Houston Rockets guard James Harden made waves on Thursday while in the Philippines to participate in a charity event with the Philippine national team.
It was what Harden said about his own team that ruffled some feathers, while affirming the Rockets will be OK without departed Jeremy Lin, traded to the Los Angeles Lakers, and Chandler Parsons, who signed an offer sheet with the Dallas Mavericks that Houston opted not to match.
“Dwight Howard and I are the cornerstones of the Rockets,” Harden told The Philippine Star. “The rest of the guys are role players or pieces that complete our team. We’ve lost some pieces and added some pieces. I think we’ll be fine next season.”
Statements like that tend to draw attention, particularly when coming from a player in Harden who has been underwhelming in each of his two postseasons with the Rockets, both of which ended with first-round losses.
Harden shot 39.1 percent overall and 34.1 percent from 3-point range in the Rockets’ six-game defeat at the hands of the favored Oklahoma City Thunder in 2013, averaging 26.3 points, 6.7 rebounds, 4.5 assists, two steals and a block in 40.5 minutes per game.
Houston had home-court advantage for the first round, however, in 2014, and still left the postseason after six games. That came after Harden, this time with Howard as his running mate, shot 37.6 percent overall and 29.6 percent from distance—on nine attempts per game, no less in a six-game loss to the Portland Trail Blazers.
Harden averaged 26.8 points, 5.8 assists, 4.7 rebounds and two steals in 43.8 minutes.
Those two playoff performances came after he was missing in action for the Oklahoma City Thunder in the 2012 NBA Finals, when he shot 37.5 percent overall and 31.8 percent from deep and averaged only 12.4 points per game in a five-game loss to the Miami Heat.
Here’s the thing about what Harden said—he’s not wrong. Of course he and Howard are the cornerstones for the Rockets.
But what Harden did was to forget the most important rule of things that can go unsaid … don’t say them.
Harden’s comments did not go unnoticed up Interstate 45 in Dallas.

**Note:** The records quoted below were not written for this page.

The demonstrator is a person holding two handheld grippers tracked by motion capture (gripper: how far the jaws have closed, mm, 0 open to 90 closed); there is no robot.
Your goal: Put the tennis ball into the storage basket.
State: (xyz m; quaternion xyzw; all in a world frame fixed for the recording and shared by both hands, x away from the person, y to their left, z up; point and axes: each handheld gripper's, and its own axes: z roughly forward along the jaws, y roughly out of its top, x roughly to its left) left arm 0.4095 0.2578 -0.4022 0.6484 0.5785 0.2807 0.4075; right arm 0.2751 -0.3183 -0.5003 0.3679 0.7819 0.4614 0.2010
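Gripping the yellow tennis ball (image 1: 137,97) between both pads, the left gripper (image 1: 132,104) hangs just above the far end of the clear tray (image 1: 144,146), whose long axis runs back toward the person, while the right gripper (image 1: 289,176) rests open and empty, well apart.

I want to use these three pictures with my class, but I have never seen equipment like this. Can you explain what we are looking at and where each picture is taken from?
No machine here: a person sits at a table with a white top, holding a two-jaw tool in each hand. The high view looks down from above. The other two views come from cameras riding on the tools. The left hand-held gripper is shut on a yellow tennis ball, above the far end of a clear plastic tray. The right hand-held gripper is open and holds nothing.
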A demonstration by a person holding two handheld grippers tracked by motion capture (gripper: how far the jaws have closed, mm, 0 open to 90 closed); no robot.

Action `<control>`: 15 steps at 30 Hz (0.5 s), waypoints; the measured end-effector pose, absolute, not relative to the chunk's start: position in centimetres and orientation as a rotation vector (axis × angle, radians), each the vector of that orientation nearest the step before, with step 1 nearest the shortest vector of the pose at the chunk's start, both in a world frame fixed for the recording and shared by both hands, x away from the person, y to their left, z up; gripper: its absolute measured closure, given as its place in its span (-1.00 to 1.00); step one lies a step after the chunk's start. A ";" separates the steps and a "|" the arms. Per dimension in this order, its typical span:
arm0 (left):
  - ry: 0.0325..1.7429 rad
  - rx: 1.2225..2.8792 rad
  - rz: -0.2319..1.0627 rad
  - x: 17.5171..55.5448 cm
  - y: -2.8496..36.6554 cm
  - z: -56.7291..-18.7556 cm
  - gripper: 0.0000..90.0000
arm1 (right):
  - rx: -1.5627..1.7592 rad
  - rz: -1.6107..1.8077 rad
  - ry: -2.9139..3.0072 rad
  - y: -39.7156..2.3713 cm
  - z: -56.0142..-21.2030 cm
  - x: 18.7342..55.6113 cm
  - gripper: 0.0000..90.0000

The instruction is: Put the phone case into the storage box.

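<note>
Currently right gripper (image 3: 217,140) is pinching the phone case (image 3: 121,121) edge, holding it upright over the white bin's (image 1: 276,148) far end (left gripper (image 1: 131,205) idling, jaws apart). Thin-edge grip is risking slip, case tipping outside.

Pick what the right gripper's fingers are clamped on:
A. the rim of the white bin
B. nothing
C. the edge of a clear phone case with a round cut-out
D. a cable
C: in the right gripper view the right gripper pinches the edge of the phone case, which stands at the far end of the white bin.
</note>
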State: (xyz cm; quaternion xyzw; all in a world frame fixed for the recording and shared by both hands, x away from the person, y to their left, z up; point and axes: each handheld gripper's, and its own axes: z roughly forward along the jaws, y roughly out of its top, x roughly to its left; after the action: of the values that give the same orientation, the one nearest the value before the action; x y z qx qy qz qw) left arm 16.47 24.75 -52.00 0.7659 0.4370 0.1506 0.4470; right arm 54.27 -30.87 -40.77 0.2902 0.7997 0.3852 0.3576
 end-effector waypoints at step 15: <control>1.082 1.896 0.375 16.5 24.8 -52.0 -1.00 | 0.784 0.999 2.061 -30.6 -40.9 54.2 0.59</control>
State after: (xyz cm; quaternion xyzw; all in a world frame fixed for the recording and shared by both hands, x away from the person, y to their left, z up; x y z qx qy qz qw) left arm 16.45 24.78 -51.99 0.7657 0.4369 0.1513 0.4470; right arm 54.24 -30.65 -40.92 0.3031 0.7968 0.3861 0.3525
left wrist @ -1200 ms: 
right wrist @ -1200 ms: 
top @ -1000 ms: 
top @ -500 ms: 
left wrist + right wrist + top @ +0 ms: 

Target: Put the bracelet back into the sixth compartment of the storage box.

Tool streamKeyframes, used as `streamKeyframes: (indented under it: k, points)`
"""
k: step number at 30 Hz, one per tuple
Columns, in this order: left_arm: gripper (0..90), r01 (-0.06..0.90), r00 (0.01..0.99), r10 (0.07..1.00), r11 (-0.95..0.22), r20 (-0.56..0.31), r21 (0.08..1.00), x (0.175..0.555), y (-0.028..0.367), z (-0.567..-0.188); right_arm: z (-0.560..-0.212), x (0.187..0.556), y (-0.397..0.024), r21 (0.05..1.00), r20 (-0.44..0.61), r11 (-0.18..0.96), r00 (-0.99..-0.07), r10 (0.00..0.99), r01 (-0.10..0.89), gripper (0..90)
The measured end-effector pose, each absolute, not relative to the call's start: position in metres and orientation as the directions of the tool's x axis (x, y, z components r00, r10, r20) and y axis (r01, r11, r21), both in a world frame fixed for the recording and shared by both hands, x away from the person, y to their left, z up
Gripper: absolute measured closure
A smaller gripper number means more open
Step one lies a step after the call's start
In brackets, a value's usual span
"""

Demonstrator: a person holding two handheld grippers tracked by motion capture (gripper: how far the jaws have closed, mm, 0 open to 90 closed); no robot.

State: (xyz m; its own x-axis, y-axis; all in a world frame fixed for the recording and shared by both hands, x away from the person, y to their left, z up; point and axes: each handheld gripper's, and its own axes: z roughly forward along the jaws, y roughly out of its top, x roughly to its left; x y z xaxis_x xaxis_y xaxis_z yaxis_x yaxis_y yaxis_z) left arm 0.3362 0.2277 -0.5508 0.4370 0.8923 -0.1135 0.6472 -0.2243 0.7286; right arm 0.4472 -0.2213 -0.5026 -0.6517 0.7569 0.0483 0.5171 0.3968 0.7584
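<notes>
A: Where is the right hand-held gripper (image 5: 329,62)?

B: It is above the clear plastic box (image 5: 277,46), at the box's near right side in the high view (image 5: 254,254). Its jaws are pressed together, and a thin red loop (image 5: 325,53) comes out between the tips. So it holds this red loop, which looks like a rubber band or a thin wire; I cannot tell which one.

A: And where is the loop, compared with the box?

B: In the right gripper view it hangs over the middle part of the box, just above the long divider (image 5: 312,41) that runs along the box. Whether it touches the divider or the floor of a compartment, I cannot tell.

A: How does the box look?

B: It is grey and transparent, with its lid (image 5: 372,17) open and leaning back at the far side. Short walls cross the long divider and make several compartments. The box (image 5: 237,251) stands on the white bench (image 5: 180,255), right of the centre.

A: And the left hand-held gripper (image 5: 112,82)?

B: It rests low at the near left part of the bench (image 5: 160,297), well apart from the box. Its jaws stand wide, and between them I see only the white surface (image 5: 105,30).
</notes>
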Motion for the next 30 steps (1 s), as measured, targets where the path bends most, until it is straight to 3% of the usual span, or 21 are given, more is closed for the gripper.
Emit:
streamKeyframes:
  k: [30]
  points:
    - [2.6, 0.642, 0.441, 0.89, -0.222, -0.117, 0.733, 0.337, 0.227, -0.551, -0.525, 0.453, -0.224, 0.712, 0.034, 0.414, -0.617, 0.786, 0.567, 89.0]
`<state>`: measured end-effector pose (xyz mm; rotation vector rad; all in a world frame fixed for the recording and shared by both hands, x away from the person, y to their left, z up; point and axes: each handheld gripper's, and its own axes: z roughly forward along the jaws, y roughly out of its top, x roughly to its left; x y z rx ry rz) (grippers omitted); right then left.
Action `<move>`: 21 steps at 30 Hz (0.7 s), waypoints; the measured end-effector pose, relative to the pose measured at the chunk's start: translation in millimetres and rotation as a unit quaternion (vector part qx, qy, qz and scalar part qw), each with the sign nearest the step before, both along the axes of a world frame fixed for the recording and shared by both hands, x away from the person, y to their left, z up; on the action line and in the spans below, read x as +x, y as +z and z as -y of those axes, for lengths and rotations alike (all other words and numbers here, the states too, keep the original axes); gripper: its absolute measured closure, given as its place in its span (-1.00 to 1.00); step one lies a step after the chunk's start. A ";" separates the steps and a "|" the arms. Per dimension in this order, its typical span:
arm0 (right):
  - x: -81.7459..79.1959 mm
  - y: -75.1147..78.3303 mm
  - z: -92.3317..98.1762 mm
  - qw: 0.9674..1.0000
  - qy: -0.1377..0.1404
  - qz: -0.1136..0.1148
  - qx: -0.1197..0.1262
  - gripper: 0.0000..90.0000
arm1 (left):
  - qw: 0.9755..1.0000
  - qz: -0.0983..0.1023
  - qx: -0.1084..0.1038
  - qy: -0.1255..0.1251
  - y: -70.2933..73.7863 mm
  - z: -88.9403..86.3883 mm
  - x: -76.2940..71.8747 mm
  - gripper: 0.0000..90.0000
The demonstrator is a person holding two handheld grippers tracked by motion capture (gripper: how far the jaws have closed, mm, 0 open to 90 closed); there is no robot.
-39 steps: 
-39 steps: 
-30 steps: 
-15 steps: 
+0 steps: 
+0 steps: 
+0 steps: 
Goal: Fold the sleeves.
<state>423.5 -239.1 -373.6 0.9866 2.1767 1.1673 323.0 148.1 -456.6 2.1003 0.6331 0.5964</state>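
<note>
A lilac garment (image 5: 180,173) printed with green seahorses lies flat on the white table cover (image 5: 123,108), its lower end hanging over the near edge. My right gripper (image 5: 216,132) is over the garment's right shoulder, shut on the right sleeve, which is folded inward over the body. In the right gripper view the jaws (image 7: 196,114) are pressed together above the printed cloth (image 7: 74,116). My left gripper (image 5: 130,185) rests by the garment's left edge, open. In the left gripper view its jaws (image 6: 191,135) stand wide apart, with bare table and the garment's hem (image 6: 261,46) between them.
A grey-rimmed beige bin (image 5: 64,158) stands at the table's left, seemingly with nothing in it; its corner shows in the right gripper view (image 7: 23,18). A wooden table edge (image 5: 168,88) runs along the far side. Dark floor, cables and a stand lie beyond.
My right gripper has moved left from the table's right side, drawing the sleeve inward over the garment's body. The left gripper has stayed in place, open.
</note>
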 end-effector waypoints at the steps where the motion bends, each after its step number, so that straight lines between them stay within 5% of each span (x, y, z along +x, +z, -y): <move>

“That’s a pretty ridiculous statement if he meant that,” Parsons told ESPNDallas.com. “That’s part of the reason I wanted to go to Dallas, because I’m ready for that next step. I’m ready for a bigger role and I’m ready for more leadership.
“If anybody should understand that, it’s James, because he was in the same situation in Oklahoma City and then he got his chance to come to Houston and shine. I’m not real sure what that means.”
This is the second time Parsons has taken issue with comments from the Rockets this summer. He also acknowledged being “offended” by a comment from Houston general manager Daryl Morey.
“We feel strongly that turning down Chandler’s option gives us a better chance to win a championship than not turning it down,” Morey told Houston’s Sports Talk 790 AM the day after Parsons signed with the Mavericks. “It really comes down to the question of—Harden, Howard, Chandler, what chance does that group have of winning a championship?”
So if Parsons merely going from Houston to Dallas wasn’t going to ramp up the intensity of the rivalry between the Rockets and Mavs, now there’s the media blabber to up the stakes a little.
Perhaps someone should offer up some advice to the principals involved.
Rockets, stop talking about Parsons like he was a complete scrub. He played very well for you and y’all reportedly encouraged him to find a big deal so you could match it. Then you didn’t. Move on.
And Chandler Parsons, stop listening to every careless whisper coming out of Houston. You went and chased the money and you got it. So be happy in Dallas. Move on.
Even if it does make for great column fodder.